Everyone knows that sound needs a medium to propagate sound waves. There is no sound in a vacuum. In space there is no sound, absolute silence will never exist for us either. Silence is a relative phenomenon, an ideal state.
What would happen if there was no vacuum in space? What would be the sound in space like? It is probably a good thing that there is no sound propagation in space. The species on earth would have certainly evolved with a different set of ears.

Heliophone is an installation which turns sunlight into sound. In order to create this installation, Aernoudt Jacobs researched the ‘photo-acoustic principle’ as discovered by Alexander Graham Bell at the end of the 19th century. Bell proved that a strong light source can be converted into an acoustic wave and, moreover that any material comes with a sonority that will be revealed by hitting it with a strong periodically interrupted beam of light. The inventions of Bell led a.o. to the predecessor of the wireless telephone, and now indeed also to Heliophone. The basic principle of Heliophone is simple: energy from the sun is transformed into sound without electronic amplification. In the design, however, Jacobs combines an array of traditional and cutting-edge technologies. The installation follows the trajectory of the sun, catching the sunlight and focusing it, via a parabolic lens, onto one point. There, a rotating disk chops the light up into small fragments. A photo-acoustic cell further transforms the light fragments into sound, made audible by a large horn.

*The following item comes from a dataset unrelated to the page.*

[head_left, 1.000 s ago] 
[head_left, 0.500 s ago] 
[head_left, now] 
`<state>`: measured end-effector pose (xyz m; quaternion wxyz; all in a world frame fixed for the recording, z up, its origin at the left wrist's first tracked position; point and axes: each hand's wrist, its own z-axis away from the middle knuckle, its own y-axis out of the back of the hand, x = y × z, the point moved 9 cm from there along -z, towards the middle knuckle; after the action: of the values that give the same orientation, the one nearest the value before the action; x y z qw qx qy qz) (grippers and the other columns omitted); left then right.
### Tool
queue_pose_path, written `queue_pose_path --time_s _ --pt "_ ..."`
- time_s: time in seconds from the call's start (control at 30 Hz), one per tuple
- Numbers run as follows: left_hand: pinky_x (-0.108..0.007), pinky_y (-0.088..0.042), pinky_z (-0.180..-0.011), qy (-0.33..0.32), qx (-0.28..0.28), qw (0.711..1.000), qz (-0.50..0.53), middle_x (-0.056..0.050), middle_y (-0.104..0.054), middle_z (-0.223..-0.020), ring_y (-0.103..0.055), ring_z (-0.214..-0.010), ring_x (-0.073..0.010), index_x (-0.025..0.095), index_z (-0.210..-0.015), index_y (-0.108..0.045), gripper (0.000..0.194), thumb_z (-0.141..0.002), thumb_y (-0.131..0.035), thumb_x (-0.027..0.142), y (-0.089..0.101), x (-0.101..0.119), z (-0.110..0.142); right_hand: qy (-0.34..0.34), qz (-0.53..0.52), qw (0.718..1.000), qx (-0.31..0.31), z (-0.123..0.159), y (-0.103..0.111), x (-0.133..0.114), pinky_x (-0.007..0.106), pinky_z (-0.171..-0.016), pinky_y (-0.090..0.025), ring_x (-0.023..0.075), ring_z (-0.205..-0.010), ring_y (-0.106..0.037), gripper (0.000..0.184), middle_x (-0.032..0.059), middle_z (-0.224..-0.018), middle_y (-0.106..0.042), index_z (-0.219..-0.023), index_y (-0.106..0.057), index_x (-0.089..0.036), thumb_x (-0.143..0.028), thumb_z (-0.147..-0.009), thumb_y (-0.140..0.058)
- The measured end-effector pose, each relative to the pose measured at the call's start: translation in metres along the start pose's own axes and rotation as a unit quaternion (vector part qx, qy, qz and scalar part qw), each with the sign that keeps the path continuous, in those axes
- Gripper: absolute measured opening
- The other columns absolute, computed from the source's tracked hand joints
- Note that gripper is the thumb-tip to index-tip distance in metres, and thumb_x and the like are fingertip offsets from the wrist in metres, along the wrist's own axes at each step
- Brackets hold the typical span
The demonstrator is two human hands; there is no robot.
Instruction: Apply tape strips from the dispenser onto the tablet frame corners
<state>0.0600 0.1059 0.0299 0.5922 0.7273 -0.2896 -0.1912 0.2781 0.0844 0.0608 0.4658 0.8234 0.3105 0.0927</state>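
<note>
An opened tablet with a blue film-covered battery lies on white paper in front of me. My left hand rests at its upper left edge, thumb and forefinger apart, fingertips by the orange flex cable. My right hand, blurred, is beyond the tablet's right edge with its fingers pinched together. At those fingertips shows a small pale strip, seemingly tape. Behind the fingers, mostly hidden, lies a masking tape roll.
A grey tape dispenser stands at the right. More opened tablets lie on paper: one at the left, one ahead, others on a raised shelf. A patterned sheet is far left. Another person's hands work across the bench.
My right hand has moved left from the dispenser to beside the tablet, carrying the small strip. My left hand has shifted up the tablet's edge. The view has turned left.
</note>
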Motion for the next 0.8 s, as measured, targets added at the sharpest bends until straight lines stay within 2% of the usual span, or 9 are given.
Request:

Heliophone is a sound piece for the sun; the loudness and tonality of the installation correlates with the intensity of the sun. With the installation, the notion of 'environmental sounds' gains an entirely different meaning. Heliophone can be seen as a prolongation of Jacobs' field recording work where he hunts and grasps for sound phenomena in materials and ephemerals.
(Aernoudt Jacobs - WMMNA interview, 11/06/2015)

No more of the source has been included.